> **DIRECTIONS**
Check each line of the records below and collect those that include the word "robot".
##### RECORDS PROVIDED #####
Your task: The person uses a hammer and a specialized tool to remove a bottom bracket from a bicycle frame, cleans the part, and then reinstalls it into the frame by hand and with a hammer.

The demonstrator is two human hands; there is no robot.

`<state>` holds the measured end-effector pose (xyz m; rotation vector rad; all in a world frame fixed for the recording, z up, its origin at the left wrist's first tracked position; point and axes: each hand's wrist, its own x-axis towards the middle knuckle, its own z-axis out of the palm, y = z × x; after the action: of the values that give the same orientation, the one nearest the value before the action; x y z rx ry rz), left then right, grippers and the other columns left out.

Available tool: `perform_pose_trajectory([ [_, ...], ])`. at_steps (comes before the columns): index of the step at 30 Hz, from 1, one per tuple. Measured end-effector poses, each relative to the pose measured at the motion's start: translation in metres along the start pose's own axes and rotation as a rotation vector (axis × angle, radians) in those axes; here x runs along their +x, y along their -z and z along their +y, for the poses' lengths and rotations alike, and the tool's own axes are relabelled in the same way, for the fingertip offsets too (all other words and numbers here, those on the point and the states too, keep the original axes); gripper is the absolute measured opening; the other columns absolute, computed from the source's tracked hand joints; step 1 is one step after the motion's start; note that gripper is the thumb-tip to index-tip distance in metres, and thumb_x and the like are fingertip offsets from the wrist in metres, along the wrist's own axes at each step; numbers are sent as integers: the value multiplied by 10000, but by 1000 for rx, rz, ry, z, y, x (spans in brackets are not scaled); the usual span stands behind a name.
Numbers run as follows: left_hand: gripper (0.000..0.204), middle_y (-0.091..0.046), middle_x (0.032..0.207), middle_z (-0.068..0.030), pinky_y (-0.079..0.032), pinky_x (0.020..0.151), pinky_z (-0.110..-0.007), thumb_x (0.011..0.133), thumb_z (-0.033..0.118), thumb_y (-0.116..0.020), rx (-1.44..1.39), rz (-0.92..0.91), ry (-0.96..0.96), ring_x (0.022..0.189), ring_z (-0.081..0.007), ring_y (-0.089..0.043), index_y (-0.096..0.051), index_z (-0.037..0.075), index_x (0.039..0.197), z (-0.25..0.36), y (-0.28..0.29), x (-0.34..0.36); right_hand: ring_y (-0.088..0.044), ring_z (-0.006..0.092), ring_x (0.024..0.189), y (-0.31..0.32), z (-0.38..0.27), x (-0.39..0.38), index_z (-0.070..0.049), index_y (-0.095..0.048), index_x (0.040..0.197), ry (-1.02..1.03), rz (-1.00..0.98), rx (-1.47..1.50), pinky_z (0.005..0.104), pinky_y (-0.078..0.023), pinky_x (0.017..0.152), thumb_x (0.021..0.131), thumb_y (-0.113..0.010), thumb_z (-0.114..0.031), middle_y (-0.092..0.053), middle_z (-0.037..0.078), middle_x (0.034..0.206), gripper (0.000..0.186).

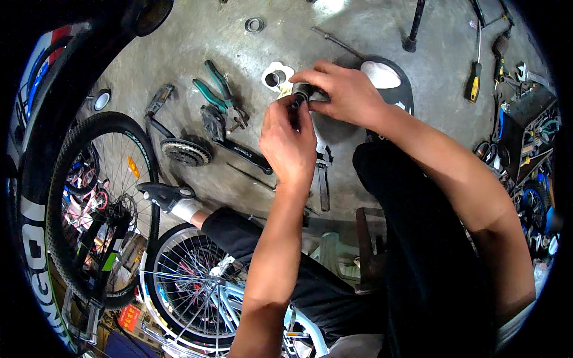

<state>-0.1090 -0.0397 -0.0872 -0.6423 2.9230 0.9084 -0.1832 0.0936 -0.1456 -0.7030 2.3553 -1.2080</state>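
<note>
Above the concrete floor, my left hand point(285, 140) and my right hand point(349, 98) meet with fingers closed on a dark cylindrical metal part point(302, 90). My fingers cover much of it, so its exact kind is hidden. Just beyond my left fingertips, a short metal sleeve point(268, 79) rests on a white scrap. An adjustable wrench point(324, 185) lies to the right of my left wrist. To the left are green-handled pliers point(207, 92), a black crank arm point(246, 156) and another crank with a chainring point(186, 153).
A metal ring point(254, 25) lies at the far side. At right are a yellow-handled screwdriver point(474, 83) and a dark tool box point(530, 128) full of tools. A bicycle wheel point(67, 179) and frame stand at left; another spoked wheel point(156, 262) is below. My feet flank the parts.
</note>
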Motion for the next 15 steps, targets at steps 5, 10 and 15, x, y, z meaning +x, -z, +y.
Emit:
perform_pose_trajectory([
  [5,174,-665,935,-136,-512,693,-441,904,153,-691,-37,-23,33,784,-346,-660,-639,34,1021,0,-2,-2,-674,285,888,-2,-2,3,-202,-651,1184,-44,-101,-92,394,-557,730,746,-793,-170,-629,48,1031,461],
  [10,181,-700,898,-128,-541,695,-380,880,130,-729,33,33,-66,745,-287,-692,-650,22,1003,-2,-3,1,-677,300,873,-7,6,4,-178,-640,1136,-39,-34,-49,406,-561,723,744,-789,-183,-628,56,1028,418],
  [15,183,-696,912,-128,-541,696,-377,879,123,-731,67,39,-92,750,-282,-692,-649,19,1006,-2,-4,0,-680,314,863,-8,7,4,-178,-628,1138,-36,-39,-66,421,-567,716,744,-789,-198,-625,65,1020,426],
])
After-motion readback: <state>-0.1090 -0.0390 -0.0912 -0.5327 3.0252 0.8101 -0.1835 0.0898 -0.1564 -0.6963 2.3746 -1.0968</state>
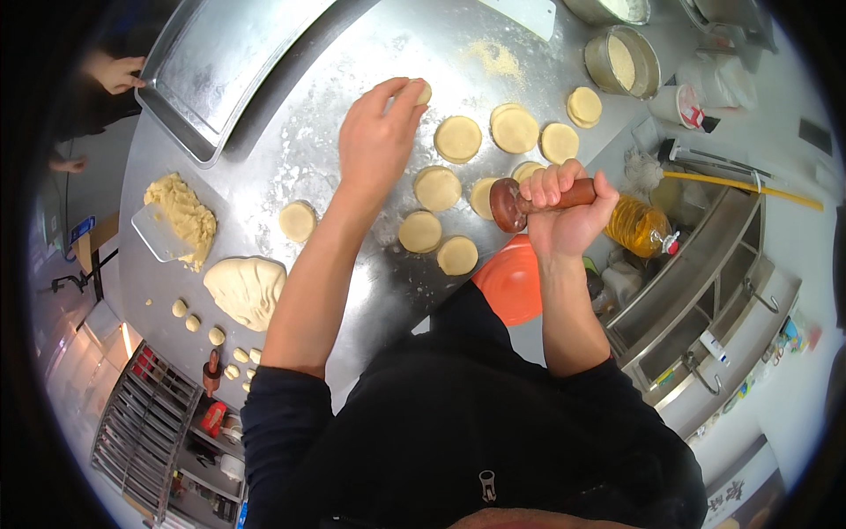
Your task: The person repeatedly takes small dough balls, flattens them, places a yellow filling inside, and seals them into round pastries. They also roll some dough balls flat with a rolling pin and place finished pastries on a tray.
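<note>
My left hand [381, 119] is over the floured steel table, its fingers closed on the edge of a small pale dough round [424, 92]. In my right hand [568, 212] is a reddish-brown wooden press [508, 204] with a thick handle and a wide round head. Its head is beside a flat dough round [482, 197], partly covering it. Several more flat dough rounds [438, 188] lie between my hands, some overlapping. A single dough round [298, 221] lies left of my left forearm.
To the left are a large dough lump [247, 291], a crumbly yellow mass [181, 212] with a clear scraper [159, 233], and small dough balls [216, 335]. A metal tray [189, 106] is at upper left, near another person's hand [115, 72]. An oil bottle [639, 227] and orange basin [511, 282] are at right.
</note>
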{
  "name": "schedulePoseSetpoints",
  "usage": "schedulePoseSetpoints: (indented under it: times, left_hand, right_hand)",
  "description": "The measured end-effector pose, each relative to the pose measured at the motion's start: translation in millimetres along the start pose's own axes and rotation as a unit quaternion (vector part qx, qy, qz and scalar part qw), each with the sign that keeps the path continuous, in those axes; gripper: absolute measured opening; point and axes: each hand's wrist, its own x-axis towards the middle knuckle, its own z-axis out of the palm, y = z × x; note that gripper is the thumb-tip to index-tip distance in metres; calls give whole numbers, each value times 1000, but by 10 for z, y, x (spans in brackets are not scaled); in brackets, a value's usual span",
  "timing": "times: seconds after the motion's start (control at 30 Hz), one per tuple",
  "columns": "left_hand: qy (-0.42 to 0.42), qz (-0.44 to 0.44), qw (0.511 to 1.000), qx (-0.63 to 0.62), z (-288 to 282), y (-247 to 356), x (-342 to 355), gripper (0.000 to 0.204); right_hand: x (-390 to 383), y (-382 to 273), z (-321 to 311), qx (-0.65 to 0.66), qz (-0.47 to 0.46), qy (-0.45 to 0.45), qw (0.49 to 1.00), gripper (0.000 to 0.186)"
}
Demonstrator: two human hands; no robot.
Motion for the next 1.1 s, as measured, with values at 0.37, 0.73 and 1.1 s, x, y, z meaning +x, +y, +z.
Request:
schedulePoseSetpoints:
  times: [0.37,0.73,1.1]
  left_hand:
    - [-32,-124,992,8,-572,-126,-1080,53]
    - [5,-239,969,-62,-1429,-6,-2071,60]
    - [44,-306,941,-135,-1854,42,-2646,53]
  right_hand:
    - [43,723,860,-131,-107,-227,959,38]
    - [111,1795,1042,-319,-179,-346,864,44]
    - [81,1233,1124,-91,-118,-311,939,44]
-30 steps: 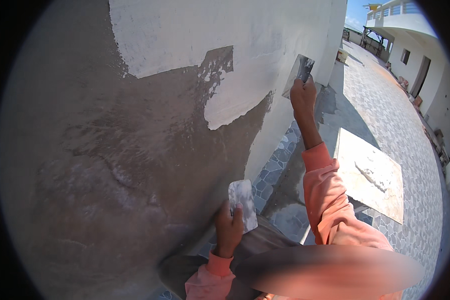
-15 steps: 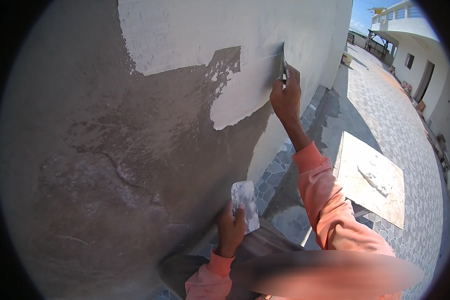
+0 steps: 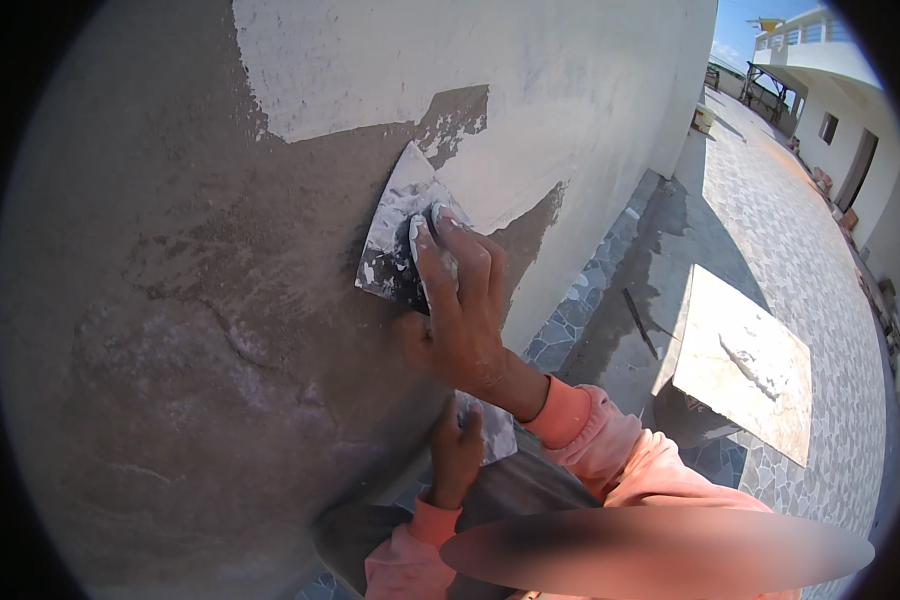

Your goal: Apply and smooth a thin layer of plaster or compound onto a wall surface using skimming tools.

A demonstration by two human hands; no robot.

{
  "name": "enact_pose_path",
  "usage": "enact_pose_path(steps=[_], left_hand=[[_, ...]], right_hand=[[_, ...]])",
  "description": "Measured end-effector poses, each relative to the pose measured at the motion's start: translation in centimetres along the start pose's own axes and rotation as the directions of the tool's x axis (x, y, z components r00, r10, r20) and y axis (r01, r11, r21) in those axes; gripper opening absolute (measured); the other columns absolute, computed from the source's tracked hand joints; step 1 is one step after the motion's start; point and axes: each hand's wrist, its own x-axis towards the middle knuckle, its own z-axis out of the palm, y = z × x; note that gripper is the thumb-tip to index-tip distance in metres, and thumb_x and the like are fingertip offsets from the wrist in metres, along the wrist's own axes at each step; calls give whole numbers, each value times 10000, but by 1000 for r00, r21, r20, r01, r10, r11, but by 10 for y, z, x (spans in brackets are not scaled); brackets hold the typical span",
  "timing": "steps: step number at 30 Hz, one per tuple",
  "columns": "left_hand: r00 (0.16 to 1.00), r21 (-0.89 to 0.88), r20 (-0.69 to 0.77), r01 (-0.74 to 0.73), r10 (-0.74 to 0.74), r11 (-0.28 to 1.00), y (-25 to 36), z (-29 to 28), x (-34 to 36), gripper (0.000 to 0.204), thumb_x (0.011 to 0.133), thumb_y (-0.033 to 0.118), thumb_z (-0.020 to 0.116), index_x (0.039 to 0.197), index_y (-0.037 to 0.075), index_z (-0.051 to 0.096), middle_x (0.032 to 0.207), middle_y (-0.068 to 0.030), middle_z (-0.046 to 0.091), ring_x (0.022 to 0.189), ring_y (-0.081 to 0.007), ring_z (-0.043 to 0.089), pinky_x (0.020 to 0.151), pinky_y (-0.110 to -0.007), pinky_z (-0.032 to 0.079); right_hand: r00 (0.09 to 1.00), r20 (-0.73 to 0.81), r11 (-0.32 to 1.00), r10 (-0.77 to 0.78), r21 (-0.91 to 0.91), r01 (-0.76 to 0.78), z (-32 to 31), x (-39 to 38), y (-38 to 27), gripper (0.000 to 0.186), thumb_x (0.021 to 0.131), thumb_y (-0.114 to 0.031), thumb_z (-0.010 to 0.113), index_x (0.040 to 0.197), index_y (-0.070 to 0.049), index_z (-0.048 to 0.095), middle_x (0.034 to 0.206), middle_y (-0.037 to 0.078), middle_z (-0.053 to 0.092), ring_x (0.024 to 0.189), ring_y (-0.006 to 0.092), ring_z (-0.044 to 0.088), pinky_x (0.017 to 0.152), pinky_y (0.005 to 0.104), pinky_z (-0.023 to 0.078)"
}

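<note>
My right hand (image 3: 465,300) grips a plastering trowel (image 3: 395,225), its metal blade smeared with white filler. The blade lies flat against, or very close to, the wall at the left edge of a fresh white coat (image 3: 510,180). Grey bare plaster (image 3: 250,240) spreads left of and below the blade. Lower down, near my knee, my left hand (image 3: 455,455) is closed on a small flat plastering trowel (image 3: 498,440), also smeared white. My right wrist partly hides that second trowel.
To the right, a pale square board (image 3: 715,370) carries a heap of white filler (image 3: 750,365) and sits raised above the paving. A thin dark stick (image 3: 640,322) lies by the wall's foot. A white building (image 3: 840,130) stands beyond the patterned paving (image 3: 840,400).
My right hand has swept the trowel down and left across the wall, from the coat's upper right to its left edge. My left hand has hardly moved.
</note>
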Motion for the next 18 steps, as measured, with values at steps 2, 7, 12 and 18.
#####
> **OUTPUT BELOW**
The demonstrator is two human hands; there is no robot.
Demonstrator: two human hands; no robot.
A demonstration by two human hands; no robot.

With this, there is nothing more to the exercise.